ヤソップが狙ってるみたいだぞ、なんて伝えてくるものだから余計気にしてしまう。沸々と怒りすら湧いてくるものだから、必然と飲むペースも上がっていった。
今まではお頭に抱きつく傘下の海賊の人や、酒場の女性と話している様子だなんて飽きるほど見ていたし、またやってるなあなんて高みの見物をしていたのに。むしろその時の方が幸せだったのではないか?こんな爆モテ男と付き合うのは私には向いていない。
そんな嫌な気持ちを、ごきゅりと喉を鳴らしてビールを飲み干した。
「可愛い顔されているのにいい飲みっぷりですね」
とカウンターでグラスを洗っている青年に、軽いナンパのようなセリフを放たれれば苦笑いがでてしまうが、「赤髪のシャンクスの女なんですよね?」と続けて声を掛けられる。
「いや、まあ‥今は、そうですね」
「気にしない方がいいですよ。あいつ強い男には片っ端に声かけてるようなやつなんで」
いやいや、相手が強い人なら誰でもいいと思っていたとしても、こちらからしたら楽しそうに話しているだけで嫉妬してしまうのだから、なんて伝えられるわけもなく「‥そうですか」と呟いた。
「まあ気にするなっていっても好きな相手にはむりですよね」
そう気を遣ってくれる優しい言葉に、何故だかとても心が温かくなった。そうだ、うちの海賊団にはこうやって恋愛相談を親身に乗ってくれる人がいない。
「〜ッ!聞いてください!」
と、調子に乗って今の思っている気持ちを一つこぼせば、アルコールのせいかぽろぽろと言葉が溢れていくようで、そんな私へ「大変なことになってるんすね」と慰めの言葉が体に染みる。

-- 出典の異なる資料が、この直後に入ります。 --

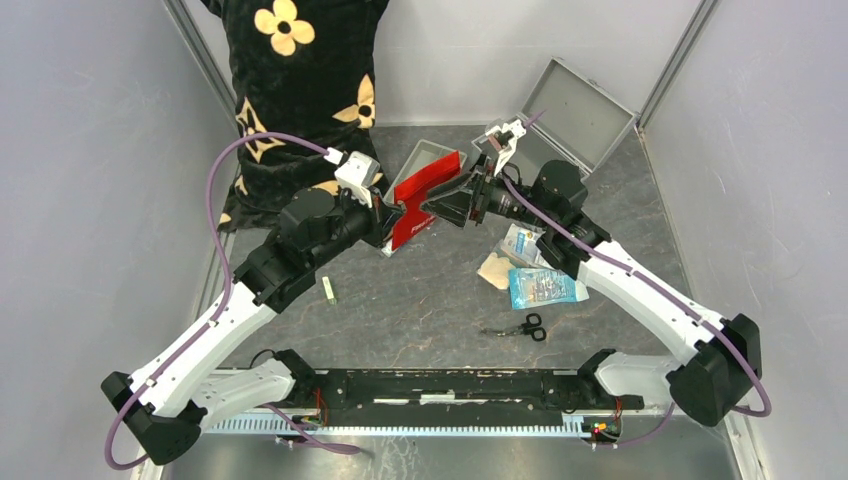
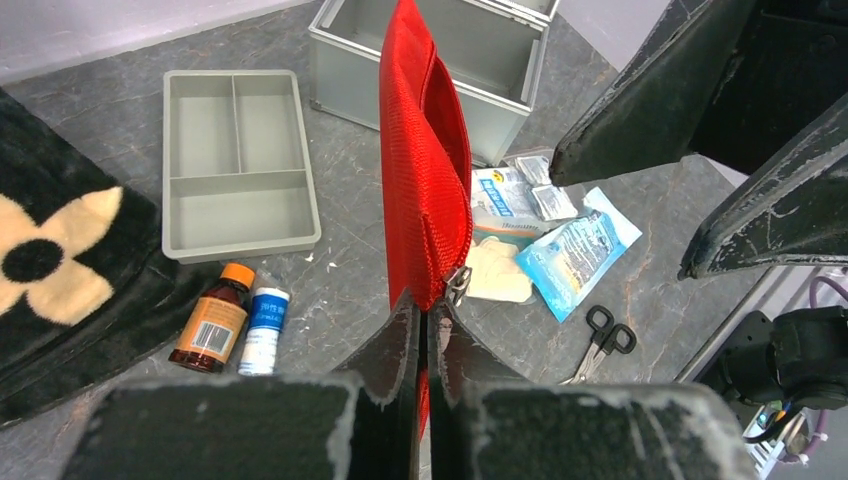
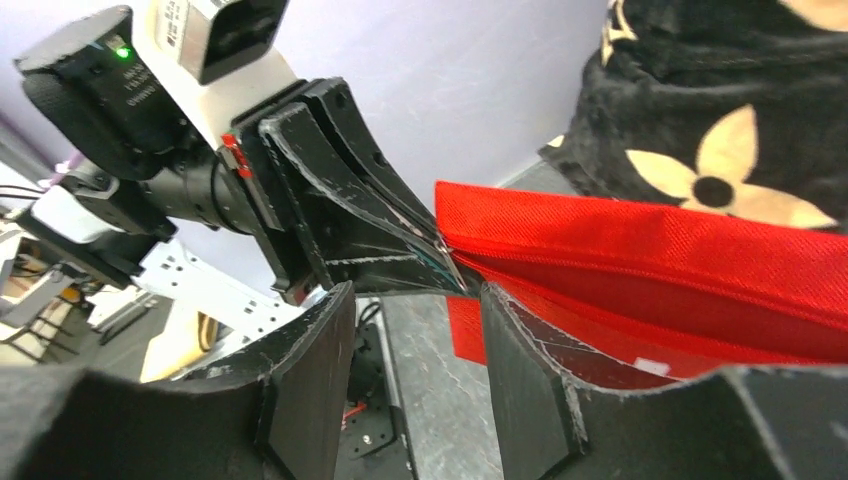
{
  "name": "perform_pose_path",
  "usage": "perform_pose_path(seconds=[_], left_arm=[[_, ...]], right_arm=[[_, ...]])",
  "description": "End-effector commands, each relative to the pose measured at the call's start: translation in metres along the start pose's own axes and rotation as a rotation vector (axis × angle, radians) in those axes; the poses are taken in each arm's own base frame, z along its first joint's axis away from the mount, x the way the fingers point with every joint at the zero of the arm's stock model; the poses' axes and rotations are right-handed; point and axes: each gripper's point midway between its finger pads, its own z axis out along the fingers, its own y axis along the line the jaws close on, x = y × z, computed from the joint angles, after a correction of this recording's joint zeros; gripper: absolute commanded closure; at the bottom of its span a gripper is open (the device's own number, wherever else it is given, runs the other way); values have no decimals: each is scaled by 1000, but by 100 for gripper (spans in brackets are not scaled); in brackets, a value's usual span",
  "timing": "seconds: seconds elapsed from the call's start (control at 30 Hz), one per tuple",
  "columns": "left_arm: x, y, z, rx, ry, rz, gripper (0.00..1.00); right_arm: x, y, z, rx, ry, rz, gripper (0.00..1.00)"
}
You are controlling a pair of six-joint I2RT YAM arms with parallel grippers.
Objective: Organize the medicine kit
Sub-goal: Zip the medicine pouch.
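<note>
The medicine kit is a silver metal case standing with its lid up at the back right; its empty box shows in the left wrist view. My left gripper is shut on the zip end of a flat red pouch, held on edge above the table. My right gripper faces it, open, with only table between its fingers. The red pouch passes just outside its right finger.
A grey divided tray lies left of the case, with a brown bottle and a white bottle near it. Blue packets, gauze and scissors lie at the right. A black flowered cloth covers the back left.
</note>
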Motion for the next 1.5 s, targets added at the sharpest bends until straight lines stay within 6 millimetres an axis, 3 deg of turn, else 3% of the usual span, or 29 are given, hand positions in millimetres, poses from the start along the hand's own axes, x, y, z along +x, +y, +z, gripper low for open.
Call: perform_pose_path(seconds=[0.0,0.33,0.8,1.03,1.3,1.47], left_arm=[[-33,-17,-7,66,-91,-39,98],[-37,-19,-8,72,-104,-41,98],[-35,-33,-10,152,-94,-31,98],[-32,-34,-10,164,-86,-26,98],[-26,-43,-10,220,-60,-10,98],[-21,-43,-9,224,-43,-3,98]], right_arm=[[-9,27,7,-161,-49,65,46],[14,20,21,-149,31,106,50],[20,10,30,-118,48,111,54],[18,10,32,-116,37,106,62],[19,5,37,-101,35,108,79],[21,-1,39,-66,39,96,78]])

そんな私のしょうもない愚痴も真剣に乗ってくれるその青年に、無性に何かお礼がしたくて、でも何もあげられるものはなく、この気持ちを少しでもつたえようと、握手をお願いした。
シャンクスよりも細くてすらっとしたその手をギュッと掴み、「聞いてくれてありがとう」と伝える。すると、
「もし捨てられたら僕が貰ってあげますよ」
意地悪そうに笑ったその顔に、シャンクスほどの破壊力ではないが、少しだけ自分の頬が染まったのが分かる。そんなお茶目な青年に気を取られていれば、シャンクスが近付いてくるのは気づかなかった。
「おい」
と、シャンクスの酷く低い声にびくりと体を揺らせた。